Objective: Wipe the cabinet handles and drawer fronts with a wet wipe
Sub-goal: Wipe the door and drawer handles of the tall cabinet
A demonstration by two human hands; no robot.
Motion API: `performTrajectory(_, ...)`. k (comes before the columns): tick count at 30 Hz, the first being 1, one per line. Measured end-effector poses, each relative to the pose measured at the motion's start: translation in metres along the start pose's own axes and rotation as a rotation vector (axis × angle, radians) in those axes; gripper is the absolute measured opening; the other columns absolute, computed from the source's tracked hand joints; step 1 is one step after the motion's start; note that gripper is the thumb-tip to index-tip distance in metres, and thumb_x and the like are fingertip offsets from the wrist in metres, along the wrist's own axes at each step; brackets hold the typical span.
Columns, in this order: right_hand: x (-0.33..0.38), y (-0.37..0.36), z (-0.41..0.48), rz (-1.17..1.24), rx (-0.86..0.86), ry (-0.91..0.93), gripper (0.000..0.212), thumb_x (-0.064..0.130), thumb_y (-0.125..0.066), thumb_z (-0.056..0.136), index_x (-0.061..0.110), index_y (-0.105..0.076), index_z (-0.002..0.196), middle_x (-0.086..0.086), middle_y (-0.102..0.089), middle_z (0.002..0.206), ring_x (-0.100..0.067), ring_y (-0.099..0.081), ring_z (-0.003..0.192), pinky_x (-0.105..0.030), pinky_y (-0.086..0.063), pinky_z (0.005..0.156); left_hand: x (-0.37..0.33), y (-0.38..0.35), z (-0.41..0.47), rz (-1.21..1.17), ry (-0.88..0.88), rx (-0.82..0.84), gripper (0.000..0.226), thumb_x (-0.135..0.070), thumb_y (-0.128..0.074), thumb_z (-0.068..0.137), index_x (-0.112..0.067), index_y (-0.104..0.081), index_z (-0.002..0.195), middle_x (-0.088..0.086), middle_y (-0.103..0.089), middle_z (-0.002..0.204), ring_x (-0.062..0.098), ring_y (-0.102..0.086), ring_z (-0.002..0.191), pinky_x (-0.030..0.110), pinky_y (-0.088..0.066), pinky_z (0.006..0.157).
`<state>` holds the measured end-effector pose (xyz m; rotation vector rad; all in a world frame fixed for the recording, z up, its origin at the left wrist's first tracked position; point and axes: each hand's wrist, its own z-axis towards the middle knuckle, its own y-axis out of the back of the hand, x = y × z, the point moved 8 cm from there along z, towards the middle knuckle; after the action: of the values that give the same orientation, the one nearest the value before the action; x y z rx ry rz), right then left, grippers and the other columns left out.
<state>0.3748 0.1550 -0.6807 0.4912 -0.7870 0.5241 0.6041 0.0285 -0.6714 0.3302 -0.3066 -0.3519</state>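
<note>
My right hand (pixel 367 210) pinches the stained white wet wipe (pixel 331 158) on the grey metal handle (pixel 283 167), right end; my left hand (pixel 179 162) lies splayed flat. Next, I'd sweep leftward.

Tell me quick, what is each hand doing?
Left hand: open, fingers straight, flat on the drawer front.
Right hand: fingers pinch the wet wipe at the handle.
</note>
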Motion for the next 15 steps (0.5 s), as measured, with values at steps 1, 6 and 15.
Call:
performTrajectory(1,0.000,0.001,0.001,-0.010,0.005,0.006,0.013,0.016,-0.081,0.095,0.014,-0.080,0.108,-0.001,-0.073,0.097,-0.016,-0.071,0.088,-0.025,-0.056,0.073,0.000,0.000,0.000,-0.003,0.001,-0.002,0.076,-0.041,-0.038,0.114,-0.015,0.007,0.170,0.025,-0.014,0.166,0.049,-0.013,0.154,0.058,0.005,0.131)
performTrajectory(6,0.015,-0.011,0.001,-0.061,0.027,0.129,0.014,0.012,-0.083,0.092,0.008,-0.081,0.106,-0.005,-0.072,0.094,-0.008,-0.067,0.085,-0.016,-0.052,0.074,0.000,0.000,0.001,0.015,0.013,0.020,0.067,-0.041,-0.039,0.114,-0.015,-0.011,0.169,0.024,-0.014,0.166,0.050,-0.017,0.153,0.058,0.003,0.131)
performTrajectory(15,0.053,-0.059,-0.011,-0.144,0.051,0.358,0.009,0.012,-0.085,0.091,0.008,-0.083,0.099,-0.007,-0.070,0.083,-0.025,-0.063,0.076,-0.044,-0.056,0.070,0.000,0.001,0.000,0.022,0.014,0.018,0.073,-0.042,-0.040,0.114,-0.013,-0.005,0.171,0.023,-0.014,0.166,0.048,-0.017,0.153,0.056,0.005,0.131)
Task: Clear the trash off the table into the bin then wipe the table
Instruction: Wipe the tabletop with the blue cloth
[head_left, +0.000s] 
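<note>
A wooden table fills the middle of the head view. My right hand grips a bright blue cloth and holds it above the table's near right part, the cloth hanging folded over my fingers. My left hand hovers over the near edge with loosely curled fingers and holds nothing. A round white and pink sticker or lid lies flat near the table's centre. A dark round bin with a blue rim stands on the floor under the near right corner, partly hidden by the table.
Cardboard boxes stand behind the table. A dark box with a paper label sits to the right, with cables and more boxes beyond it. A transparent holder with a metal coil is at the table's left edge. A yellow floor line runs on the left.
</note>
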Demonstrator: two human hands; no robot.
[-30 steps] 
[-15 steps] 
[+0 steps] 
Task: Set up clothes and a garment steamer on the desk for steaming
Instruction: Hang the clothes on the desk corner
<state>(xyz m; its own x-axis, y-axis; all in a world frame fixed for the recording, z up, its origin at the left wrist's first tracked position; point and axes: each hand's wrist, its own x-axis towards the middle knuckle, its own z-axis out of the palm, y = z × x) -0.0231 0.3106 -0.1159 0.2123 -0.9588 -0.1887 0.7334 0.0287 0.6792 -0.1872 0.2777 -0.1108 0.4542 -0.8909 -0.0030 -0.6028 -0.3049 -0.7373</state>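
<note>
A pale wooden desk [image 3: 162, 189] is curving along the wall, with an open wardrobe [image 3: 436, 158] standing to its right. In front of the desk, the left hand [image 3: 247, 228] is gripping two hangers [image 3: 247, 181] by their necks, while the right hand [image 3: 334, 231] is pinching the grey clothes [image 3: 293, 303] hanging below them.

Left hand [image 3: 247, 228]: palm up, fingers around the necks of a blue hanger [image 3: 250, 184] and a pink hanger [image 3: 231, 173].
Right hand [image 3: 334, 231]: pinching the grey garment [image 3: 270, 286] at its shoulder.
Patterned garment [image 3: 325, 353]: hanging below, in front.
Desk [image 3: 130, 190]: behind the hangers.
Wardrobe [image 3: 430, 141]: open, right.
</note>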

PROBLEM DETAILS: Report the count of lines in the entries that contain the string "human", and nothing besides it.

TASK RESPONSE: 2